From the results of the previous load tests and manual code analysis, we know that there are slow and fast queries. The slow requests can take up to twenty seconds while the fast ones only take a few. It confirms the query time chart above with: 50 percentile about 1.5s but 95 (and higher percentiles) equaling up to 20s. Moreover, we manually measured execution time of both cases using [timer:tc/3](http://erlang.org/doc/man/timer.html#tc-3) and the results were consistent.
This happens because there is a [cache](https://github.com/rabbitmq/rabbitmq-management/blob/v3.7.9/src/rabbit_mgmt_db_cache.erl) in the Management plugin. When the cache is valid, the requests are served much faster as the data has already been collected, but when it's invalid, all the necessary information needs to be gathered.
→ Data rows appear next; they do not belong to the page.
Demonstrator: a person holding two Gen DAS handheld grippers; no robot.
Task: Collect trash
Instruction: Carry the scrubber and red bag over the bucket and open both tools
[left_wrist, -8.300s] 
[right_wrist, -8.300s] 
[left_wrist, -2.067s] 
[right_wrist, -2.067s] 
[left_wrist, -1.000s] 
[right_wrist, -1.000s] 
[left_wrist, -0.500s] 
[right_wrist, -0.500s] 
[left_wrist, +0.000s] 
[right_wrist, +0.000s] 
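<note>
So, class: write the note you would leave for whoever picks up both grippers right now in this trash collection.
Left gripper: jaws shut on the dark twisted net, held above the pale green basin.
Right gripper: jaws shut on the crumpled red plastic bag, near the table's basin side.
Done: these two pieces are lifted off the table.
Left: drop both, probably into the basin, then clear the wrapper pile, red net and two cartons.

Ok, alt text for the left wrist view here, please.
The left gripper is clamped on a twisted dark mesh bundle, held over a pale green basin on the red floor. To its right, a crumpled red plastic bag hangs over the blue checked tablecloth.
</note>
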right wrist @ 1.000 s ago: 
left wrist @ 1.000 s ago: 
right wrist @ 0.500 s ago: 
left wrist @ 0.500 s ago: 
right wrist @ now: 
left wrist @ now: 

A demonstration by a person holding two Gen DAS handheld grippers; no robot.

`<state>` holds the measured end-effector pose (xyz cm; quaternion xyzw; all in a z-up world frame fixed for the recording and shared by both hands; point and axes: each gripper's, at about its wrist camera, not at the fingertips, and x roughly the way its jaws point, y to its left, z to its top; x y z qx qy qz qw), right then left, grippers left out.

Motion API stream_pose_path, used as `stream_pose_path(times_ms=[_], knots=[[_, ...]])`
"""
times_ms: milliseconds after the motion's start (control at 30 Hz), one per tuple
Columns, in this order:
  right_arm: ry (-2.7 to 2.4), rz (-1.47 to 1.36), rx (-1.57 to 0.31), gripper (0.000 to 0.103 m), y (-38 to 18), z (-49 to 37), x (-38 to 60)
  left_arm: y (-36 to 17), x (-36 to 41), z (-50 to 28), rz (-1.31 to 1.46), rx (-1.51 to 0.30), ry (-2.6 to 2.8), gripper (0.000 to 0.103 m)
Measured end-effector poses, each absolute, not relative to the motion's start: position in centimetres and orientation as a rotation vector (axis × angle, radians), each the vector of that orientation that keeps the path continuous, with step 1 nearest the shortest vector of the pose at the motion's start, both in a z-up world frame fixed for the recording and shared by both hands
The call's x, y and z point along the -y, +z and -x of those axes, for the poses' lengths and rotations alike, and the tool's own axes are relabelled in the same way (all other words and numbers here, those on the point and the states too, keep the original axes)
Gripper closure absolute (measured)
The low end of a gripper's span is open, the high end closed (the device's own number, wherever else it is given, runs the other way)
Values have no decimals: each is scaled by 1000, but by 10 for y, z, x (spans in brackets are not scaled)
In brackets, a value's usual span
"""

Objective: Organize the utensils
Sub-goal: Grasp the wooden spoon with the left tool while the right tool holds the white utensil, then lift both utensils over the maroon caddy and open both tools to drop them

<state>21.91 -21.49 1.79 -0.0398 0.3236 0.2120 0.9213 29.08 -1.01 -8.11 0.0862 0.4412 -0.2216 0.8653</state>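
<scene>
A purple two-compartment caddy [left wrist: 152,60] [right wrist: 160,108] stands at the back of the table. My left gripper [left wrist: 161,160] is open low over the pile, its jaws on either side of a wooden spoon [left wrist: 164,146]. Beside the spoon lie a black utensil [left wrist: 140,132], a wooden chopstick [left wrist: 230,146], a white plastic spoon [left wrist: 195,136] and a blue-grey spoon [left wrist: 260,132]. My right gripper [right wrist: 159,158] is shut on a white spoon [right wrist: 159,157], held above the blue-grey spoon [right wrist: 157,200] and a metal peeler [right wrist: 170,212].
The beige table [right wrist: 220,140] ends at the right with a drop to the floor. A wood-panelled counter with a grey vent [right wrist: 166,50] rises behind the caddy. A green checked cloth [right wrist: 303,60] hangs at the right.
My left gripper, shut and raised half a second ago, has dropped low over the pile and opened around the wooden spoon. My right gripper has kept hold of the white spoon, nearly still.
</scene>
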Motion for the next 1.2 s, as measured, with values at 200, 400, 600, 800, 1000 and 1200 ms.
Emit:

Despite the fact that the graphs have the same length in the picture, they represent different execution times (fast vs slow). Hence it's hard to guess which graph shows which query without actually taking a measurement. The first graph shows a fast query while the second shows a slow one. In the slow query graph `rabbit_mgmt_util:augment/2 -> rabbit_mgmt_db:submit_cached/4 -> gen_server:call/3 -> …` the stack takes so much time because the cache is invalid and fresh data needs to be collected. So what happens when data is collected?
### Profiling with fprof
You might ask "why don't we see the data collection function(s) in the flame graphs?" This happens because the cache is implemented as another Erlang process and the data collection happens inside the cache [process](https://github.com/rabbitmq/rabbitmq-management/blob/v3.7.9/src/rabbit_mgmt_db_cache.erl#L101-L119 ). There is a `gen_server:call/3` function visible in the graphs that makes a call to the cache process and waits for a response. Depending on the cache state (valid or invalid) a response can come back quickly or slowly.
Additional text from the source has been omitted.